The pathophysiology of scleritis involves inflammation of scleral and episcleral tissue. The proposed mechanisms vary widely based on the subtype of scleritis and associated systemic causes including infectious, autoimmune, depositional, and drug induced. Idiopathic scleritis without any known systemic conditions can account for up to 50% of patients [1,2,3]. This case highlights the importance of including IgG4-related disease (IgG4-RD) in the differential for underlying causes of scleritis.

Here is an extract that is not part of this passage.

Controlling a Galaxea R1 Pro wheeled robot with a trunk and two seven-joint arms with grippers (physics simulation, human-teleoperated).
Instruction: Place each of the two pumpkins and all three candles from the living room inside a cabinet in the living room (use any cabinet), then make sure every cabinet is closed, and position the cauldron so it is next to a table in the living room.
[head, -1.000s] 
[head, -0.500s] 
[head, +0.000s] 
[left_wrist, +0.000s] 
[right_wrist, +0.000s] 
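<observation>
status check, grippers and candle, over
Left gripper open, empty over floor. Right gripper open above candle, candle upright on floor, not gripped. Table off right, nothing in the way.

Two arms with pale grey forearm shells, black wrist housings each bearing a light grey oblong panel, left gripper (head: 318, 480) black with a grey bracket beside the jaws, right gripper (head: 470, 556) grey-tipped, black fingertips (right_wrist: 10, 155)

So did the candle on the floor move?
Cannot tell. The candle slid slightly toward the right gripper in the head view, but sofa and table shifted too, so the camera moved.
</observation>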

A widely accepted diagnostic criteria for IgG4-related ophthalmic disease (IgG4-ROD) described by Goto el al [8] incorporates a combination of enlargement of orbital tissues on imaging, marked plasmacytic infiltration on histopathology and elevated serum IgG4. Our patient meets the criteria for possible IgG4-related orbital disease, emphasizing the importance of evaluating other aspects of clinical history including history of episodes of pancreatitis, idiopathic retroperitoneal or aortic fibrosis, renal, parotid gland, and lacrimal gland involvement [9,10,11]. Isolated inflammation of sclera is an uncommon presentation of IgG4-ROD. Typically, lacrimal gland, followed by extraocular muscles and orbital fat are more commonly affected [10, 11]. Interestingly, prior individual case reports and case series have highlighted IgG4 disease as a cause of scleritis, however few have reported scleritis as an isolated ophthalmic manifestation of IgG4-ROD [9, 12,13,14].
While the exact inciting factor of IgG4-ROD is still unknown, proposed mechanisms have included a local inflammatory cascade triggered by infectious pathogen, autoantigens, or genetic predisposition [10, 11]. Regardless of the spectrum of disease, the involved tissues show a lymphoplasmacytic infiltration leading to obliterative phlebitis and fibrosis if left untreated or undertreated [8, 10, 15]. The current case demonstrated a partial response to initial topical corticosteroid and systemic immunomodulatory therapy, highlighting the need for tailoring therapy to individual response as well as high likelihood of disease relapse [3, 9, 10].